Closed. This question is opinion-based. It is not currently accepting answers.
Want to improve this question? Update the question so it can be answered with facts and citations by editing this post.
Closed 5 years ago.
Improve this question
I can't believe anyone would normally object to documentation and comments, but whats the best practice (and practical) for doing so in PHP?
In JavaScript, you can document your code and then run a minimizer to produce a production version of your code for use. What about in PHP, does the extra lines of text affect performance? Should you keep your documents in another file (which I imagine might be important for API's and frameworks but would slow down your development)?
Edit:
My logic was that it would necessarily take longer because the file size is longer and add more work (though possible negligible) for the parser to sort out. Say you had 1000 lines of code and 500 lines of comments, should you put a summarized version instead and then direct to actual documentation page?
With PHP (like ASP.NET) the code can be compiled on the server and HTML generated to be sent down the wire to the client.
PHP source code is compiled on-the-fly to an internal format that can be executed by the PHP engine. In order to speed up execution time and not have to compile the PHP source code every time the webpage is accessed, PHP scripts can also be deployed in executable format using a PHP compiler.
Source
During this process the comments are ignored and play no further part in proceedings. They don't slow down the compiler and hence don't affect performance.
You should comment your code (where appropriate) and keep the comments with the source code. Otherwise there's an even greater chance that they'll get out of step with the code and then worse than useless.
If you assume an O(1) CPU cost for every comment character, and your code is 4k, and half of the code is comments, then you waste 2k basic operations. With modern processors, a basic operation is ~ 20 clock cycles, but since there's pipeline optimizations, we can assume maybe 5 cycles per operation. Since we're dealing with gigahertz CPUs these days, 2k/1g * 5 ~= 1/10,000th of a second wasted on comment parsing.
Comment your code!
Negligible elements:
4k is one partition block, so disk reads are minimized. You'll have to go to disk anyway for the program code. CPUs have enough cache, so the whole program will be held in memory, comments and all.
Context switching events are likely to occur, but the amount of time executing PHP code is much greater than the amount of time ignoring comments.
The interpreter must maintain state, so any state-maintenance is not included in the processing time. Why? Because once we know we're in a comment, we just continue reading until we detect end of comment. All O(1) per character except when starting/ending a comment.

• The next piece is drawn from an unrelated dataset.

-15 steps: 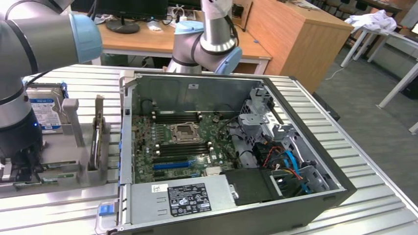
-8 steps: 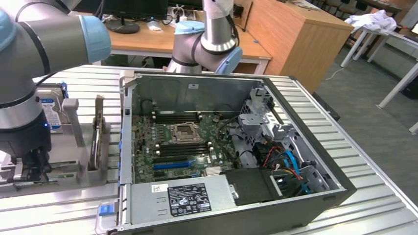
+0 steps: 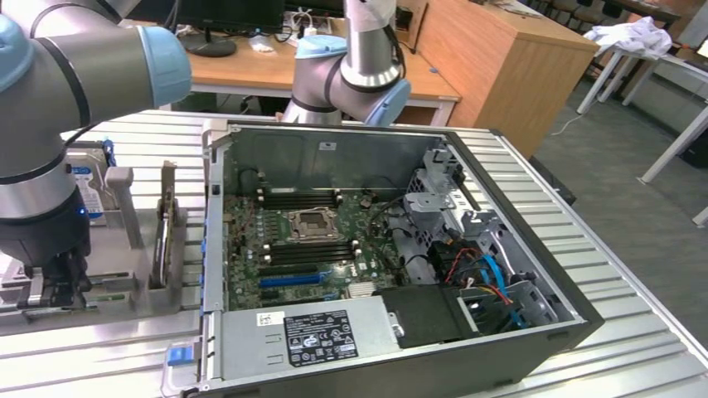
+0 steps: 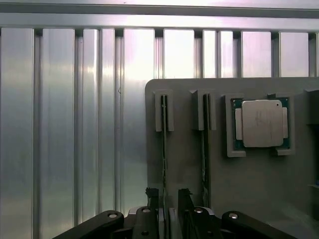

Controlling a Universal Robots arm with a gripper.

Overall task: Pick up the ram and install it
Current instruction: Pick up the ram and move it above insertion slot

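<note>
Desk [image 3: 133,141]: ribbed silver aluminium top carrying a grey holder and an open computer case, with office furniture behind it.
Ram [image 4: 163,144]: thin stick seen edge-on, standing in a narrow slot of the grey holder [image 4: 249,189], near the desk's edge at the exterior view's left.
Jaws: the gripper [image 4: 168,193] sits over one end of the ram, with a black finger [image 4: 151,193] on each side of it. The gap is a little wider than the stick, so they are narrowly apart. Whether either finger touches the stick cannot be told.
Second stick [image 4: 204,144]: edge-on in a parallel slot just beside the ram.
Processor [image 4: 261,123]: silver-lidded chip lying flat in a square pocket of the holder, beyond the second stick.
Arm [image 3: 66,124]: grey with pale blue caps, over the holder at the exterior view's left.
Hard drive [image 3: 94,186]: upright in the holder, partly behind the arm.
Computer case [image 3: 553,332]: lying open side up near the holder, with its motherboard [image 3: 321,240] and processor socket [image 3: 313,224] exposed.
Power supply [image 3: 315,336]: inside the case, at its near end.
</note>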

Setup/teardown execution of PHP is neglected because comment-detection would occur regardless of comments existing or not. The lack of comments in your code does not prevent the interpreter from attempting to detect comments. Therefore, no speedups to you.
Comment your code!
No. Does not affect performance, but it will affect your readability. A wise man once said "Comment as if the next guy to maintain your code is a homicidal maniac who knows where you live.”
Minimizing javascript is a good idea because the whole code is sent to the client - for code with a lot of comments or clients with slow connections, this could lead to a substantial delay in processing (where substantial could mean seconds..).

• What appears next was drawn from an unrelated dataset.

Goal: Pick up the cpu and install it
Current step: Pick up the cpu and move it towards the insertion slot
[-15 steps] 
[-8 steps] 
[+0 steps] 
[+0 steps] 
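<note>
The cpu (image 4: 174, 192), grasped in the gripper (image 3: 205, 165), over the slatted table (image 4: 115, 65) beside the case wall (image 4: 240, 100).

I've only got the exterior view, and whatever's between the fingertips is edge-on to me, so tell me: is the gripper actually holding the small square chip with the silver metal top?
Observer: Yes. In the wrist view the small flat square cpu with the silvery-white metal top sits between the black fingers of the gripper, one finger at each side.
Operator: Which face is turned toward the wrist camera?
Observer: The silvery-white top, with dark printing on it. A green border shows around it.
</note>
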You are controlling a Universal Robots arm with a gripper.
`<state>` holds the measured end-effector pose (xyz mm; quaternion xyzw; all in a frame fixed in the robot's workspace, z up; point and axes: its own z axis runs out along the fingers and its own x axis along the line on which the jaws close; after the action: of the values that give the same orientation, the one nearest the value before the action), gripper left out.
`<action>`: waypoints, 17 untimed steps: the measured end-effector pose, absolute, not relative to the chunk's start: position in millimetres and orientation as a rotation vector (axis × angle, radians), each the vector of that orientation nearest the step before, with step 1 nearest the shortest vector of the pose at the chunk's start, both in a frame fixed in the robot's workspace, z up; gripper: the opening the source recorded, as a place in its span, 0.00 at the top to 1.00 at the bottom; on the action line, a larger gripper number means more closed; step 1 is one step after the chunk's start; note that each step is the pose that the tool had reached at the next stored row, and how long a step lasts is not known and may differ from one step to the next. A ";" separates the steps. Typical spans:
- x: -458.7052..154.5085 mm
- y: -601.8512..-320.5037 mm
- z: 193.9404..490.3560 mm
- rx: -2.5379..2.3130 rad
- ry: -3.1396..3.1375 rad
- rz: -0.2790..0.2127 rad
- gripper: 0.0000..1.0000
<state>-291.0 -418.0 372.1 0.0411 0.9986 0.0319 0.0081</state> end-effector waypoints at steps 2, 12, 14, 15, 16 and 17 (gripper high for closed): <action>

This is not the case with PHP - the code executes directly on the server and thus only the processed result is sent to the client. There may be some small overhead whilst the PHP preprocessor parses the code, but I would expect this to be negligable - a few milliseconds at most.
Adding documentation to your code will in no way impact your performance (neither negatively nor positively). Documenting your code is really important so other people (and yourself after a few months) can figure out what's going on. It may take perhaps one millisecond second longer for the lexer, but that's barely even worth mentioning.
It will increase your file size. But the parser ignores it, so it won't impact performance in terms of execution time, etc.
I think the general consensus is to comment within the actual code. While I suppose you could maintain separate files of documentations with references to your code, I can only imagine how cumbersome that would be to maintain.
Definitely, without question, document your PHP code .. it's already bad enough for someone trying to understand what you've done. Any detriment, and I cannot think of any, to documenting code is completely outweighed by the benefits
I am willing to bet that removing comments from almost any code results in zero noticeable speed improvement.
So the answer to your "best practice is": don't remove comments
The primary difference is that JavaScript has to be sent to the client, so those extra bytes take up resources during transfer. And it's not really important to send the documentation to the client. In PHP on the server side, those comments will be ignored by the parser. So document to your heart's content :)
the parser will ignore it. keep the documentation there and never skimp on it. the more comments the better.
When using docblocks for commenting your classes/functions/variables etc, it allows IDE's that support code suggestion/highlighting to give you information about the resuources that you are using as you write. Also, when it comes to creating documentation, there are various tools out there to automate this process using docblocks; in short, if you comment correctly then you already have created your documentation too.
In terms of efficiency, yes the parser will have to filter out comments when the file is loaded into memory (along with white-space I might add). However, this filtering process is run only once at the server and before the php script itself runs which itself will take considerably longer to run. This means that the proportion of time spent on the execution of the intended PHP will be much less comparatively and therefore any decrease in efficiency will be negligible.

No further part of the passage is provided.